*Try it*.
The full listing is to be transcribed exactly, with each picture left out.

*Recorded data*.
::::::::::
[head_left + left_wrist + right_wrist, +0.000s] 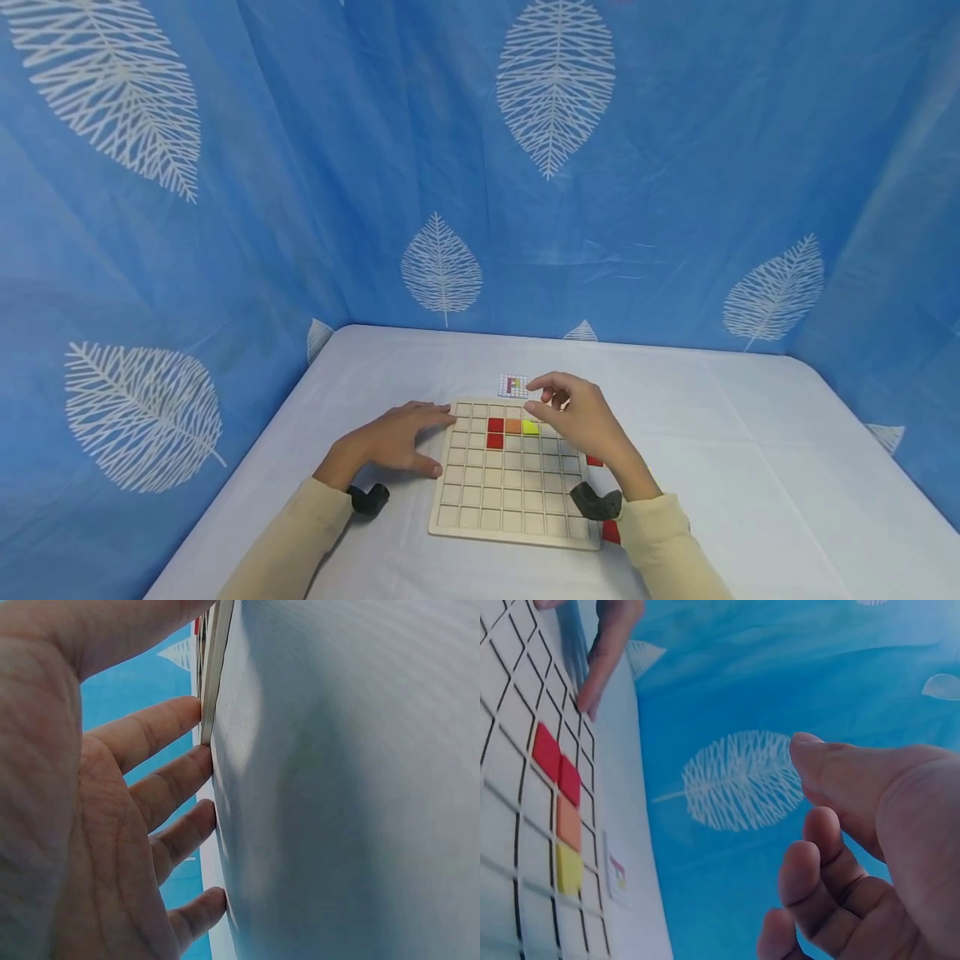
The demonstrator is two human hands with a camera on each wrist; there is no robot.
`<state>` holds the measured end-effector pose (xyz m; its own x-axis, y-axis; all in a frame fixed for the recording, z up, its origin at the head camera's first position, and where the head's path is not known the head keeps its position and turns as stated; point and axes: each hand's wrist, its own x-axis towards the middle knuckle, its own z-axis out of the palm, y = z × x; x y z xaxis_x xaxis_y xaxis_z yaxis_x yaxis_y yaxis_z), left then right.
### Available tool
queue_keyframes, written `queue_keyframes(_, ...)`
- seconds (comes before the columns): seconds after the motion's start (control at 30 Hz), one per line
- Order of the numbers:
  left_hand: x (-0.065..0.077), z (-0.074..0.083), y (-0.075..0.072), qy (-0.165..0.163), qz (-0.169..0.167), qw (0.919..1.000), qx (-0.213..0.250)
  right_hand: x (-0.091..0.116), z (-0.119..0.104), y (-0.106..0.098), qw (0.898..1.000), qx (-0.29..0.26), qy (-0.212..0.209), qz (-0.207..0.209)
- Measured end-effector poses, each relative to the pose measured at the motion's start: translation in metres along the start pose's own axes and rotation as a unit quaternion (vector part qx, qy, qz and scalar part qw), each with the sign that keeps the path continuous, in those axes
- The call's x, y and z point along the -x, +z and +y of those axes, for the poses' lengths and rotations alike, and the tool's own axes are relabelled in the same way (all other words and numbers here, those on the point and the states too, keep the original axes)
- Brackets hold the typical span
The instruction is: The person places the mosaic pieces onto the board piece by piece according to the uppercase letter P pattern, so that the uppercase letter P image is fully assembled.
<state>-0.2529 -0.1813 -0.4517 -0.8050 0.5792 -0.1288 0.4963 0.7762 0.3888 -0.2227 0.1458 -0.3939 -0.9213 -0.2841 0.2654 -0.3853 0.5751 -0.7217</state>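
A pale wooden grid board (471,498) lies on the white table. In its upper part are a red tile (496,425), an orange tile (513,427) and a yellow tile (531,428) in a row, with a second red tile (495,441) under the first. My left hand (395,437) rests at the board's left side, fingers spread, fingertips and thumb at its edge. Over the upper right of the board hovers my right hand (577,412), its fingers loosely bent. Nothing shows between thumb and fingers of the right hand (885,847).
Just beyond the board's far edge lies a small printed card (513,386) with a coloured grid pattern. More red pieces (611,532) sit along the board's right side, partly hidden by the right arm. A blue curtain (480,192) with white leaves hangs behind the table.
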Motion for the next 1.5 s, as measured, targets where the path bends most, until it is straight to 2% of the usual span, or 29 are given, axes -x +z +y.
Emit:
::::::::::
*Exercise solution*.
[head_left + left_wrist + right_wrist, +0.000s] 
The demonstrator is two human hands with a camera on each wrist; there is no robot.
`<state>` holds the measured end-effector pose (xyz m; its own x-axis, y-axis; all in a frame fixed for the recording, z up, its origin at the head camera's first position, and where the head's path is not known the head keeps its position and turns as stated; point and axes: each hand's wrist, its own x-axis towards the middle knuckle, its own z-axis out of the palm, y = z × x; x y z xaxis_x xaxis_y xaxis_z yaxis_x yaxis_y yaxis_z), left then right.
### Available tool
queue_keyframes, written `queue_keyframes(_, ...)`
- seconds (comes before the columns): seconds after the motion's start (control at 30 Hz), one per line
- Order of the numbers:
  left_hand: x (-0.065..0.077), z (-0.074..0.083), y (-0.075..0.072), qy (-0.165..0.163), qz (-0.169..0.167), qw (0.919..1.000), qx (-0.213..0.250)
  right_hand: x (-0.091..0.116), z (-0.119..0.104), y (-0.106..0.098), qw (0.898..1.000), qx (-0.29..0.26), qy (-0.212..0.209), qz (-0.207..0.209)
- Measured end-effector poses, each relative to the pose measured at the motion's start: translation in metres along the start pose's own axes and rotation as a unit quaternion (vector part qx, qy, qz and scalar part qw), each with the sign that keeps the path continuous, in those axes
- The call's x, y and z point along the -x, +z and +y of those axes, for the poses' lengths and rotations alike, and the tool's own axes are relabelled in the same way (all other words and numbers here, those on the point and the states too, keep the original axes)
- Brackets hold the typical span
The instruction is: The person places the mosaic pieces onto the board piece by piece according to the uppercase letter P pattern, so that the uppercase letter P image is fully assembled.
<state>-0.2529 -0.1813 -0.4517 -0.8050 0.5792 -0.1288 0.4963 0.7762 0.3888 -0.2227 0.1458 -0.3939 -0.9213 -0.2841 0.2654 -0.3853 0.5751 -0.7217</state>
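A pale wooden grid board (471,498) lies on the white table. In its upper part are a red tile (496,425), an orange tile (513,427) and a yellow tile (531,428) in a row, with a second red tile (495,441) under the first. My left hand (395,437) rests at the board's left side, fingers spread, fingertips and thumb at its edge. Over the upper right of the board hovers my right hand (577,412), its fingers loosely bent. Nothing shows between thumb and fingers of the right hand (885,847).
Just beyond the board's far edge lies a small printed card (513,386) with a coloured grid pattern. More red pieces (611,532) sit along the board's right side, partly hidden by the right arm. A blue curtain (480,192) with white leaves hangs behind the table.
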Motion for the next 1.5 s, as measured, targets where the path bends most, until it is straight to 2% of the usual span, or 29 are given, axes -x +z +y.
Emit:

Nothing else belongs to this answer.